▶ **WORK ORDER**
Take the data below and filter it for lines containing the word "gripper"; show each line found.

[Start of Attachment]

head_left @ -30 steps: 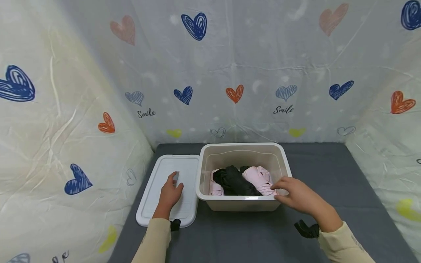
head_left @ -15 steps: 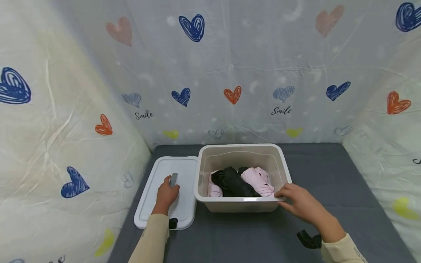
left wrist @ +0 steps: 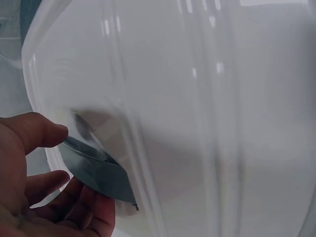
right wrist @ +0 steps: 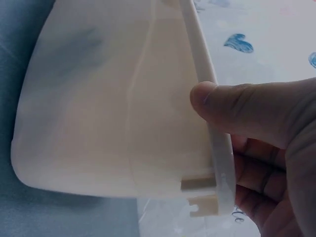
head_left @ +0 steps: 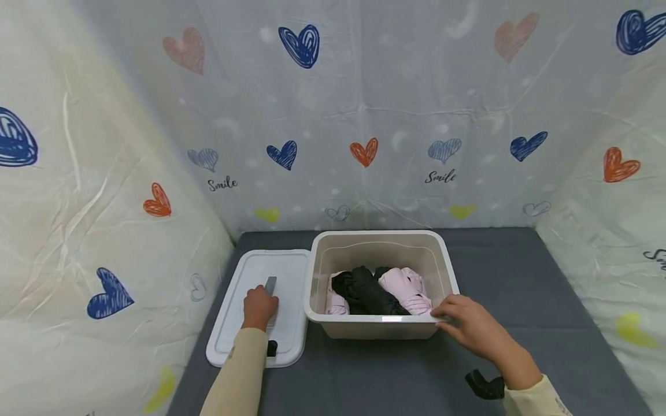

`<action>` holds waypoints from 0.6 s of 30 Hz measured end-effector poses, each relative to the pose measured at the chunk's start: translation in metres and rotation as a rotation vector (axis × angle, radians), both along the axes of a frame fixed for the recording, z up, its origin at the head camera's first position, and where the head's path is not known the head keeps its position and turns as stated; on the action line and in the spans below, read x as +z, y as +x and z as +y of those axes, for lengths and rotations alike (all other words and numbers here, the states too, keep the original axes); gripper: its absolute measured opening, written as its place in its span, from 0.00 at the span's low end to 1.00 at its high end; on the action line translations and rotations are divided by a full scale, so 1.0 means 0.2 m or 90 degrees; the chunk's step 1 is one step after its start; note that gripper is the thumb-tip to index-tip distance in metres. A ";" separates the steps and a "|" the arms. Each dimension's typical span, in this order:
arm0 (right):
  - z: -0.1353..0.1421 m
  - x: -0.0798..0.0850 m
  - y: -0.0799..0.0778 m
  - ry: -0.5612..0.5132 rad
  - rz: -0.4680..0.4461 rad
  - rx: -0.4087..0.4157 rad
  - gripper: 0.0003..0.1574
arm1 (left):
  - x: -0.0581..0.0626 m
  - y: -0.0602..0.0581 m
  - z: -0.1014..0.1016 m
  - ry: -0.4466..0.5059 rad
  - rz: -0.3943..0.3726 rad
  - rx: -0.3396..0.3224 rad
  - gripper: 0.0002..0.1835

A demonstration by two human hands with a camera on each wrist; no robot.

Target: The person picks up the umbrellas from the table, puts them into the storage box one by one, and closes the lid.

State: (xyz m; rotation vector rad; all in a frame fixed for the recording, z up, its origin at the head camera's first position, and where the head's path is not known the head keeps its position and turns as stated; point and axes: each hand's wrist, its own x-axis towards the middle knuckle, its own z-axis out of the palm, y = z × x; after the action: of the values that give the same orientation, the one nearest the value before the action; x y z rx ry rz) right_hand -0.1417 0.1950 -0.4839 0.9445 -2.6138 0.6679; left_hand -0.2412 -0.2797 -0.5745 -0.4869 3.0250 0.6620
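Observation:
A beige plastic storage box (head_left: pixel 374 331) stands uncovered on the dark table. Inside lie a rolled black garment (head_left: pixel 369 292) and pink cloth (head_left: pixel 407 288) on either side of it. Flat to the box's left is its white lid (head_left: pixel 292 289), which carries a grey handle (left wrist: pixel 101 173). My left hand (head_left: pixel 258 308) pinches that handle, thumb on one side and curled fingers on the other in the left wrist view. With my right hand (head_left: pixel 470 325) I hold the box's rim (right wrist: pixel 205 64) near the front right corner, thumb outside and fingers over the edge.
A dark grey cloth (head_left: pixel 385 381) covers the table. Pale curtains (head_left: pixel 322 104) printed with hearts hang behind it and on both sides. A black strap (head_left: pixel 484 384) sticks out at my right wrist.
My left hand has come down onto the lid's grey handle and taken hold of it. My right hand has settled onto the box's rim. The view has shifted slightly.

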 end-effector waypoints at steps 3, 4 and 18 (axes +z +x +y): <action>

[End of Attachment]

▶ **SOLVED PROBLEM**
`<action>` holds waypoints from 0.6 s of 30 Hz measured end-effector poses, each relative to the pose measured at the chunk's start: translation in metres and rotation as a rotation vector (axis × angle, radians), both along the axes of a frame fixed for the recording, z up, its origin at the head camera's first position, and where the head's path is not known the head keeps its position and turns as stated; on the action line and in the spans below, read x as +z, y as +x and z as +y of those axes, for lengths and rotations alike (all other words and numbers here, the states too, keep the original axes); gripper: its absolute measured opening, written as its place in its span, from 0.00 at the span's low end to 1.00 at its high end; on the action line translations and rotations are divided by a full scale, so 1.0 means 0.2 m or 90 degrees; the chunk's step 1 is one step after its start; note that gripper is the thumb-tip to index-tip distance in metres. A ";" separates the steps and a "|" the arms. Each dimension's typical span, in this order:
  - gripper: 0.0003..0.1574
  - gripper: 0.0002..0.1835

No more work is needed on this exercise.